_Instructions for the task:_
Without changing a word, repeat the data, and include no pictures.

_Data section:_
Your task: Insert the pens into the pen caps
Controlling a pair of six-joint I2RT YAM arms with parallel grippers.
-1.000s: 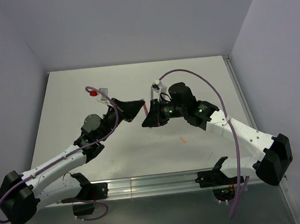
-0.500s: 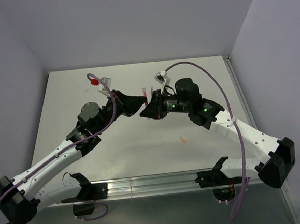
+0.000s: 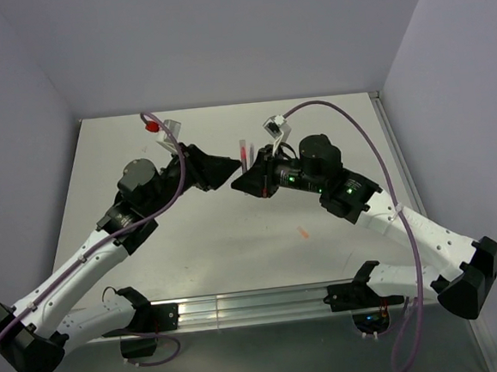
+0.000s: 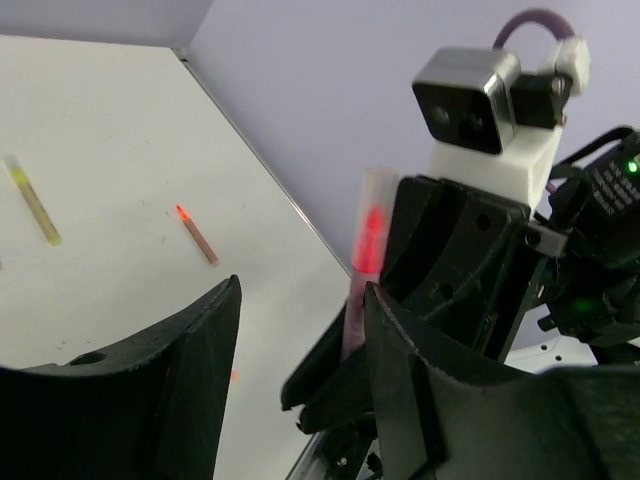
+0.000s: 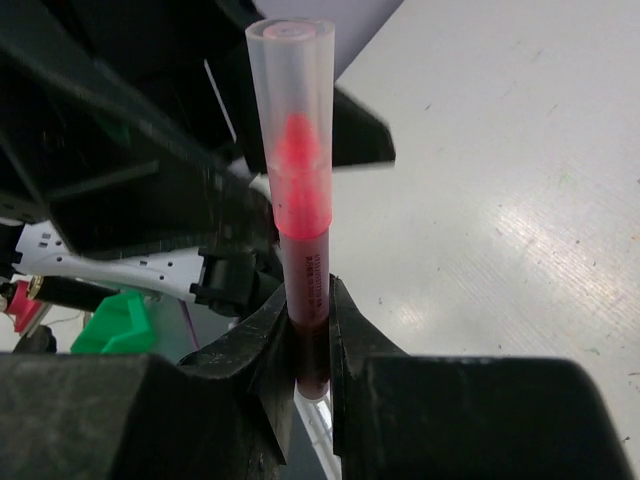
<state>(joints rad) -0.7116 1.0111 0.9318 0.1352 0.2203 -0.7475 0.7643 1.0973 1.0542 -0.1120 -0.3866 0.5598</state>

_Solution:_
Your task: Insert the pens into the pen caps
Controlling a pair of six-joint I2RT YAM arms with parallel grippers.
-1.000s: 
-0.500s: 
+0.000s: 
+0.000s: 
+0.000s: 
<state>(joints rad) -0.7116 1.0111 0.9318 0.1352 0.2203 -0.7475 0.7643 1.0973 1.0542 -0.1120 -0.3866 0.5598</state>

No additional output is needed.